→ **Task directions**
The material must be repeated exactly, with every line intact.

→ **Recorded data**
>>
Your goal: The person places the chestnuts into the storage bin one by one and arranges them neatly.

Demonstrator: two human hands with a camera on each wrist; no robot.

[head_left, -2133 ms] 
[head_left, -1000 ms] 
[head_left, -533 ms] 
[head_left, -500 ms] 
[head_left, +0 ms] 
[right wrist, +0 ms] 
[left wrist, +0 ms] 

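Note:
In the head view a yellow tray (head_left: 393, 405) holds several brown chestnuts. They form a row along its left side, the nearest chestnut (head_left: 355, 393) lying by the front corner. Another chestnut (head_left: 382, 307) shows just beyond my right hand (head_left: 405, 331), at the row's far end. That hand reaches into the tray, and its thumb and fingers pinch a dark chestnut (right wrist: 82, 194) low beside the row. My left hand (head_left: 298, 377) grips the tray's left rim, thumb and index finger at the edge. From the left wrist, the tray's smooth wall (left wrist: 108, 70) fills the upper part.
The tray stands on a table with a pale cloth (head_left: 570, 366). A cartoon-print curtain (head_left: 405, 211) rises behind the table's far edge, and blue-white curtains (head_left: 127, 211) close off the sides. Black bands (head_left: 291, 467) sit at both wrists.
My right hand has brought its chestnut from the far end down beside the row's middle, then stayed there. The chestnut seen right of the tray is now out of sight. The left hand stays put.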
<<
→ **Worked solution**
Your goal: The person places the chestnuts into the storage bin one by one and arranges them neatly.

Demonstrator: two human hands with a camera on each wrist; no robot.

[head_left, -2133 ms] 
[head_left, -1000 ms] 
[head_left, -533 ms] 
[head_left, -500 ms] 
[head_left, +0 ms] 
[right wrist, +0 ms] 
[left wrist, +0 ms] 

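Note:
In the head view a yellow tray (head_left: 393, 405) holds several brown chestnuts. They form a row along its left side, the nearest chestnut (head_left: 355, 393) lying by the front corner. Another chestnut (head_left: 382, 307) shows just beyond my right hand (head_left: 405, 331), at the row's far end. That hand reaches into the tray, and its thumb and fingers pinch a dark chestnut (right wrist: 82, 194) low beside the row. My left hand (head_left: 298, 377) grips the tray's left rim, thumb and index finger at the edge. From the left wrist, the tray's smooth wall (left wrist: 108, 70) fills the upper part.
The tray stands on a table with a pale cloth (head_left: 570, 366). A cartoon-print curtain (head_left: 405, 211) rises behind the table's far edge, and blue-white curtains (head_left: 127, 211) close off the sides. Black bands (head_left: 291, 467) sit at both wrists.
My right hand has brought its chestnut from the far end down beside the row's middle, then stayed there. The chestnut seen right of the tray is now out of sight. The left hand stays put.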

The complete answer has been given.